Now it is definitively gone. It is an ancient temple that we visit, not as people who might become a sacrifice on its altar but as curious archaeologists, able to contemplate in some comfort the peculiarities of a distant civilisation. Since we're not afraid of the big, bad Bull, we need to replace fear with understanding.

The other reason is that for all its continuing force, The Field has weaknesses. Midway through the second half, after the climactic moment of the murder, it loses some of its grip. All that is left is what doesn't happen nobody spills the beans, the Bull gets away with it, justice is not done. As a reflection of reality, this is brave and truthful but as a piece of drama, it is less than satisfying.

The strength of this production is that it solves both of these problems in the same way by making the Bull much more remorseful, and much more obviously haunted, than he has been before. Pat Laffan has the physical presence to ensure that the Bull is no less domineering. But, from the start, he plays the large scale of the Bull's physique against the small scale of his emotional and psychological horizons. His rage for control is in inverse proportion to the amount of his world that he actually controls.

In all the universe there are just three things on which he can exercise his power a field, his doltish son Tadhg (Pat Kinevane) and the miserably sycophantic Bird O'Donnell (Mark O'Regan). And none of them is worth it. The field is jest a bit of ground.

KINEVANE and O'Regan, for their part, manage, quite brilliantly, not just to play their own parts but to become reflections of the Bull's doom. As the agents and objects of his attempts to control the world around him, they are so obviously inadequate that everything he does seems, from the start, to be assured of ultimate failure.
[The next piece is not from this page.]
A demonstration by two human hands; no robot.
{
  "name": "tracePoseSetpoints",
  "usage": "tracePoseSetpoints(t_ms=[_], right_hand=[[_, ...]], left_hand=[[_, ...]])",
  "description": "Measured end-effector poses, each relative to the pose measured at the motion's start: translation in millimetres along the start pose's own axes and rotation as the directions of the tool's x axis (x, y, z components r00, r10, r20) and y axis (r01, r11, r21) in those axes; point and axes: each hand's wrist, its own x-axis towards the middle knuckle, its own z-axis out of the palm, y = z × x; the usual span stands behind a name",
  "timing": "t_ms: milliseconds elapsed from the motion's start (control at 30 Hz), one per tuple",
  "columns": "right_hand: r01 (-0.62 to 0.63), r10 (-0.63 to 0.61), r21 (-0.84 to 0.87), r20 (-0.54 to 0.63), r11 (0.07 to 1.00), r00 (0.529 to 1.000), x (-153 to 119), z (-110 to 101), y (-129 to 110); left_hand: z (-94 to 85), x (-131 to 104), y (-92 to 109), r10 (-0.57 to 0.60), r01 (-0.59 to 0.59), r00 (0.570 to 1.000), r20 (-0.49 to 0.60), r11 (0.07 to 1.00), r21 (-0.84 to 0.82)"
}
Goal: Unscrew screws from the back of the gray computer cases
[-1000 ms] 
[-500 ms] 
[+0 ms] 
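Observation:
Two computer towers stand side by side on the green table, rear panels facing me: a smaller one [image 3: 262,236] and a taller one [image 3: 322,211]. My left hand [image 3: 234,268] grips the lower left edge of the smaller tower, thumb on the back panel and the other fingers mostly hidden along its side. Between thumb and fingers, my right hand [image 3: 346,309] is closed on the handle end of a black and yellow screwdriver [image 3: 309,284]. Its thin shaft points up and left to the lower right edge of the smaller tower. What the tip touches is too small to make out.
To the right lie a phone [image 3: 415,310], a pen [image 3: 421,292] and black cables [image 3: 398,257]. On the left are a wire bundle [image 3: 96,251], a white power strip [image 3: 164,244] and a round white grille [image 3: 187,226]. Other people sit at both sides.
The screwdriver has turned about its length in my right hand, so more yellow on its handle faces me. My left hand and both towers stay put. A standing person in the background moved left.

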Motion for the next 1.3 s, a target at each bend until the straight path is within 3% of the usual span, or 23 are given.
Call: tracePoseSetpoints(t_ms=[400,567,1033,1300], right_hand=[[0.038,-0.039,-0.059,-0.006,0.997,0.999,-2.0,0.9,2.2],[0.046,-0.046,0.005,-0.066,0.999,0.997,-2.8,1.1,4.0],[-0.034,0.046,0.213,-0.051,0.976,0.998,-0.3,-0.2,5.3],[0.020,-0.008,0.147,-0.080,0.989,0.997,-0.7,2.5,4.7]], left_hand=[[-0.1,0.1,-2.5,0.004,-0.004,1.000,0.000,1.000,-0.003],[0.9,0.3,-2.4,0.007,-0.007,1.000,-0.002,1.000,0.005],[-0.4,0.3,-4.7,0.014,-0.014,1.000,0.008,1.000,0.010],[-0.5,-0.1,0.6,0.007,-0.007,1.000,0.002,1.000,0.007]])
With that knowledge, the murder, instead of being the climax of the play, becomes much more openly pointless. Barnes plays up the essentially accidental nature of the killing, so that, instead of being triumphant, the Bull's later acquisition of the field is merely the meaningless playing out to the end of a game that has gone hopelessly wrong. Grief and horror, not glee, are etched into Laffan's face in the last scenes, giving them a poignancy and a dramatic complexity that they have not had before.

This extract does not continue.